These are excellent questions, Bruise. Your facts are a little rough, but you make your point pretty well.
Bruise wrote:
Are we willing to stay 100 years?
In what capacity? Over 60 years after the end of WWII, we still have a strong presence on Okinawa. But then that's a win-win proposition for the most part. We add to their economy, and they provide a launching point for global military reach.
Will Iraq serve as such a base in the future? It's probably not a great idea. Kuwait seems like a better place to put that kind of presence, since they were more than grateful that we extracted Hussein and his sociopaths from their country. Iraq's quite a bit messier.
Will that place be a mess for a while? Probably. It certainly will be no less messy than our own Union was in-between 1776 and 1865.
Bruise wrote:
Although to many , and in reality to myself, that area just seems like a homogenous group of Muslims. But there is alot of class distinctions I believe. The Sunni were kind of the "ruling class" under Hussein, and the Shi'ites were the "lower class". An uneasy balance, but Hussein kept it in balance none the less. There will ALWAYS be class distinctions.
It's actually WAY more complicated than that.
- The Sunnis were a ruling minority in much the same way that whites were a ruling minority in South Africa before things finally settled. The transition there wasn't pretty, BTW... In any case, the Sunnis have political ties to Syria (the Baath party) and to Saudi Arabia (Sunni sects of the Muslim religion). This explains how they were able to rule as a minority for so long.
- The Kurds in the north represent an ethnic group which extends into Turkey and Iran. If they had their way, there would be an independent Kurdistan which would also incorporate land now held by those respective countries. Neither Turkey nor Iran are happy about that prospect. Meanwhile, the Kurdish region has been both stable and prosperous ever since we started protecting them from Saddam's ethnic cleansing way back in the early 1990s. They are quite happy we are around for now, FWIW...

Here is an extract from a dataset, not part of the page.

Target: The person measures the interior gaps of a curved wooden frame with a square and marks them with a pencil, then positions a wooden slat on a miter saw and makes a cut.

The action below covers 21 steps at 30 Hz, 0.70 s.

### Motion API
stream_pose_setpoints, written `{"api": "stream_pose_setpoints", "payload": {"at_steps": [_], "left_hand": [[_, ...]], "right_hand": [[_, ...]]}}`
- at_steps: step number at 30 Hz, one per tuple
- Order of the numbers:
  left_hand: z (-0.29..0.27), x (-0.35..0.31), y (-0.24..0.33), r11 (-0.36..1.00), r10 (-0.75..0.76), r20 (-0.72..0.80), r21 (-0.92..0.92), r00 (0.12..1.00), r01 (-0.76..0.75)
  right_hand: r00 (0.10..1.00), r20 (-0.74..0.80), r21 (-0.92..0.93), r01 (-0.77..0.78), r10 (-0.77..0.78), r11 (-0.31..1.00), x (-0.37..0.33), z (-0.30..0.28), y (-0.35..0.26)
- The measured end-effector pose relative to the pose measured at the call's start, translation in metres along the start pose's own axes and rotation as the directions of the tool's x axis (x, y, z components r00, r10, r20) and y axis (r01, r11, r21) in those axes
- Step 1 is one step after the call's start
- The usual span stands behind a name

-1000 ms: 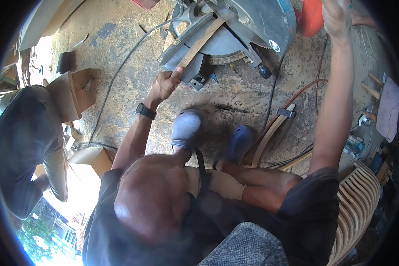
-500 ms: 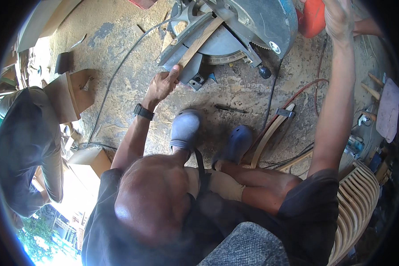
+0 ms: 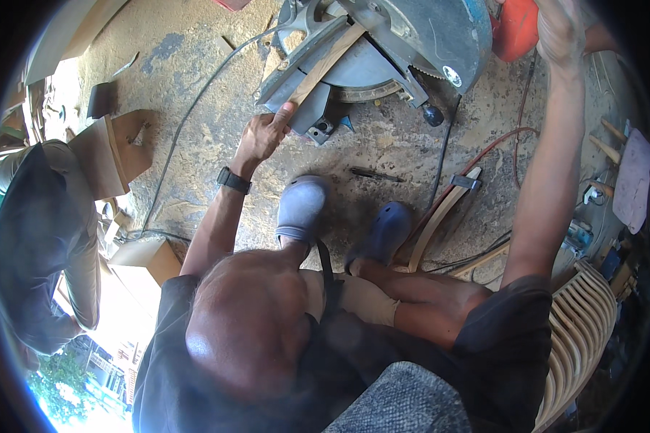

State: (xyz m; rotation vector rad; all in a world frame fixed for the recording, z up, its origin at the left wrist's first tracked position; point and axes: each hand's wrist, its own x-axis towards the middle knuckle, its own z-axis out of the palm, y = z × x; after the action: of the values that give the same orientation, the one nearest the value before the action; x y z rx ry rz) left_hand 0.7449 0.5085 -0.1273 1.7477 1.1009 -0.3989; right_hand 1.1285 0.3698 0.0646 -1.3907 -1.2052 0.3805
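At the top of the view stands a miter saw with a grey base, a round blade guard and a toothed blade partly showing below it. A narrow wooden strip lies across the saw's table against the fence. My left hand pinches the strip's near end, thumb on top. At the upper right my right hand is closed at the saw's handle, beside the red housing; its fingers are partly hidden and the handle itself barely shows.
Dark cables and a reddish hose cross the dusty floor. A pen-like tool lies before my clogs. A clamped curved wood strip is at right, near stacked curved slats. Another person works at left beside wooden pieces.
The saw head, red housing and my right hand have shifted slightly to the right together. My left hand and the wooden strip stay almost in place.
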Motion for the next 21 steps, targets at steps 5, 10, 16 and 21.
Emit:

- The Shia are the majority in the country. They have religious - but NOT ethnic - ties to Iran. They are happy we got Uncle Saddam out, but a minority of them would just as soon see us gone so they could set up the same Islamic fascist state (a.k.a. theocracy) that exists today in Iran.
The Ottomans ruled a very large area of the Middle East, but did so by clearly divided areas. WWII broke up the Ottoman Empire, and artificial boundaries were formed in the area that didn't make either religious or ethnic sense. To complicate matters further, oil was discovered, and is not evenly distributed throughout Iraq or the Middle East as a whole. So re-creating the old boundaries isn't an option today.
Yes, it's a mess.
Should we just cut our losses and leave? IMO, that's fine so long as you don't mind another 9/11 in a few years. Al qaeda and their own Wahabism-inspired version of Islam has made it their mission to fight us in Iraq by inflaming these ethnic and religious tensions. No act is too unethical to commit in order to achieve their end of muslim fascist rule throughout the world as well as the destruction of Israel and the U.S.
In short, we need to deal with it.
Bruise wrote:
Now after our interfer.... intervention we uspet the balance...yes? No?
Saddam was NOT a solution, as you suggest. Quite the contrary, he was part of the problem - a problem that myopic US foreign policy and UN actions created. (We could spend days talking about that...) The whole "WMD" talk is just political babblespeak which distracts everyone from the underlying problems that exist in the region. And if we don't find ways to deal with it, there will indeed be WMD issues - on our own soil.
Should we stay in Iraq for 100 years? IMO the question is more relevant than you know. As I see it, as long as there is oil in the Middle East which can fuel a political movement based upon hate of Israel and the West, we will need to deal with it. HOW we deal with it is the only question.